- Film poster
- Directed by: Takashi Shimizu
- Screenplay by: Yoshinobu Fujioka
- Based on: Tomie by Junji Ito
- Produced by: Tōru Ishii; Makoto Okada; Yoichiro Onishi; Shun Shimizu; Tsutomu Tsuchikawa;
- Starring: Miki Sakai; Satoshi Tsumabuki; Masaya Kikawada; Shugo Oshinari;
- Cinematography: Yoichi Shiga
- Edited by: Ryūji Miyajima
- Music by: Gary Ashiya
- Production companies: Daiei Toei Video
- Distributed by: Daiei
- Release date: March 24, 2001 (Japan);
- Running time: 101 minutes
- Country: Japan
- Language: Japanese

= Tomie: Re-birth =

2001 film by Takashi Shimizu

Tomie: Re-birth (富江 re-birth) is a 2001 Japanese horror film directed by Takashi Shimizu as the third installment of the Tomie film series, based on a manga of the same name by Junji Ito. The film was released in Japan on March 24, 2001, and screened at the Manila Eiga Sai (Japanese Film Festival) in Philippines on September 3, 2005.

==Plot==
An artist named Hideo is painting his girlfriend Tomie (Miki Sakai), but she dismisses it as a poor painting and he kills her in a jealous rage with an art knife. He gets his friends Shunsuke and Takumi to help him bury her. Later on, the three friends go to a party but see Tomie there; Hideo kills himself out of shock. Tomie latches onto Shunsuke only for his mother to kill her and they cut her up together in an unnatural ecstasy. They then burn her head, which has already started to regenerate and has some crude limbs for locomotion. Unbeknownst to them, they have not killed Tomie, as some of Tomie’s supernatural blood got on Hideo’s painting of her while he killed her, and the blood allows her to regenerate undetected. Takumi's girlfriend Hitomi gets possessed by another Tomie, in a rather viral fashion. The two Tomies become aware of each other and, in a jealous rage, the two Tomies try to eliminate the other.

Hitomi, however, is still awake despite being controlled mostly by Tomie. She doesn't want to become a monster, and so she decides to commit suicide. However, when at a waterfall, about to commit suicide, Tomie's head grows on the side of Hitomi's neck next to her head and forces her to stop. Takumi, meanwhile, gives his younger sister the portrait of Tomie, which still has some of her blood on it; after the two Tomies finally succeed in eliminating each other, as well as killing the others, Takumi's sister mourns for everyone lost and goes to the waterfall and throws flowers into it.
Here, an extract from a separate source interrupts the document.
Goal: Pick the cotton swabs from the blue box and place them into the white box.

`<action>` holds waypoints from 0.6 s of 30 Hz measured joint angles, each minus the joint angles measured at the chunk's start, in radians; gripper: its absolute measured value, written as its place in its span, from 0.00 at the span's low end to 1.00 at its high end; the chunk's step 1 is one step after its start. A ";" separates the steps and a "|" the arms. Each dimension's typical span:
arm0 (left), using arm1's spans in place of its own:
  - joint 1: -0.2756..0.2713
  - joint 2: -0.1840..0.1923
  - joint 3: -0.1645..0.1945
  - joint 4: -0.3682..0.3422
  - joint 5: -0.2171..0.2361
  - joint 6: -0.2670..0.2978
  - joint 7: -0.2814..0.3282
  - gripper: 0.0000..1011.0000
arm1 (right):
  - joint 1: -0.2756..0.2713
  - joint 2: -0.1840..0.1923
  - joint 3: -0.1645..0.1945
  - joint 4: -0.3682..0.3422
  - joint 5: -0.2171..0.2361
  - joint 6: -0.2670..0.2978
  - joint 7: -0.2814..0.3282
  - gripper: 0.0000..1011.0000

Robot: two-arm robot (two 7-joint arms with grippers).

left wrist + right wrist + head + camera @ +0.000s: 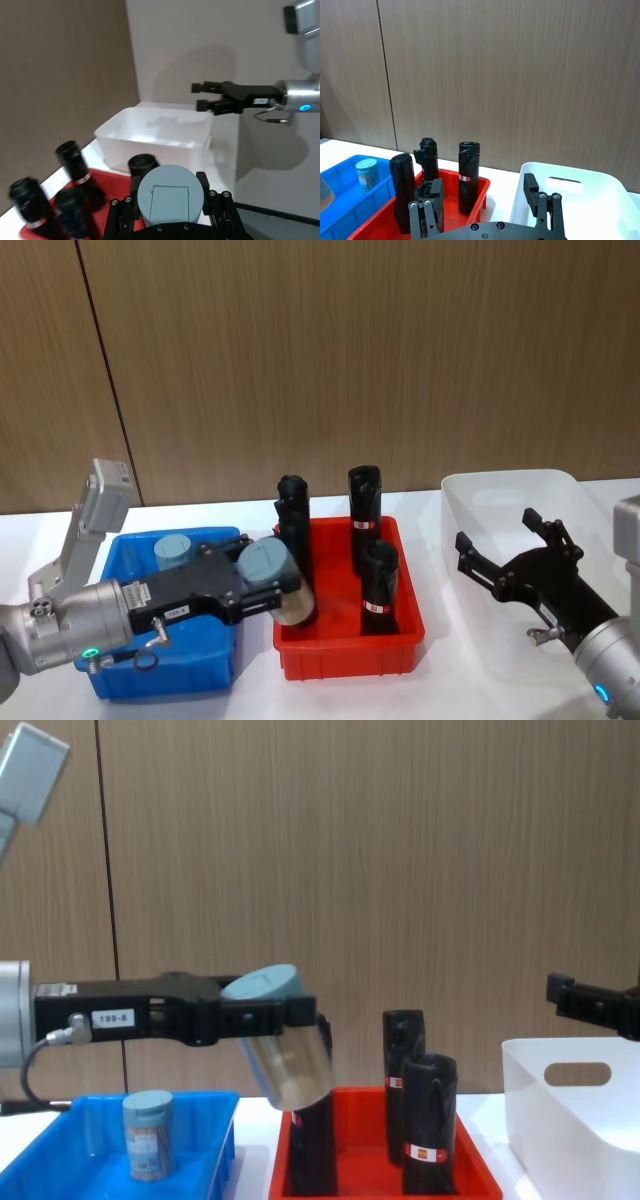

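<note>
My left gripper (270,585) is shut on a cotton swab jar (288,1065), a clear jar with a grey-blue lid (170,196). It holds the jar tilted in the air over the edge between the blue box (195,665) and the red bin. A second cotton swab jar (172,550) stands upright in the blue box (55,1160). The white box (500,490) sits at the right, and its oval handle slot (577,1073) shows in the chest view. Above the white box's left part, my right gripper (497,528) hovers open with nothing in it.
A red bin (345,658) stands between the blue and white boxes. Three tall black rolls (364,502) with red-white labels stand upright in it, close under the held jar. A wood-panelled wall rises behind the white table (450,680).
</note>
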 joint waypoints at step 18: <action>-0.054 -0.034 0.031 0.059 -0.016 -0.041 -0.155 0.65 | 0.000 0.000 0.000 0.000 0.000 0.000 0.000 0.99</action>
A small facial mole can be seen directly beneath the sister's left eye, suggesting that, because Takumi gave her the portrait of Tomie, she was also possessed by her. Thus, the sister is the newest Tomie.

==Reception==
Blogcritics made note of the film's slow pace, quiet sets, and lack of gore, and wrote that there even with its high body count, there appeared to be "a conscious effort to keep to decorum in the traditional sense of the word, which means to say even during a dismemberment there is still little to show for it except an artfully expanding pool of blood and Tomie’s severed head watching from a bowl." In admitting he lacked the cultural references, The reviewer felt that a viewer would "probably need to be a fan of the manga and the previous movies to get anything from this." He wrote he appreciated the slow pace of a creeping horror film having the ability to give him "the heebie-jeebies", but that the pacing in this film seemed pointless, the representation of a "pixie-cute girl with the tittering laugh" was annoying, and he did not understand the interactions between the players.

The horror reviewing website 10,000 Bullets made note of the various Tomie films using different actresses for the character of Tomie, but that only the villain's name was consistent in each of them. They appreciated that director Shimizu was able to inject his personal style "without ever losing sight of the character's roots." They noted that while Re-Birth is "more disgusting than scary", the cast performances are the best in the series so far, making special note of Miki Sakai's performance as Tomie and how her "unnerving laugh and haunting her eyes tell so much more than any dialog could." The noted that some of the imagery from Replay was brought over into Re-Birth, and that the film "starts off strong before metamorphosing into something that is so strange it almost parodies itself".

==Release==
Tomie: Re-birth was released in Japan on March 24, 2001.

The film was released on DVD in an anamorphic widescreen format by Ventura in May 2004. DVD extras include trailers for films in the Tomie series, as well as interviews with the director and cast.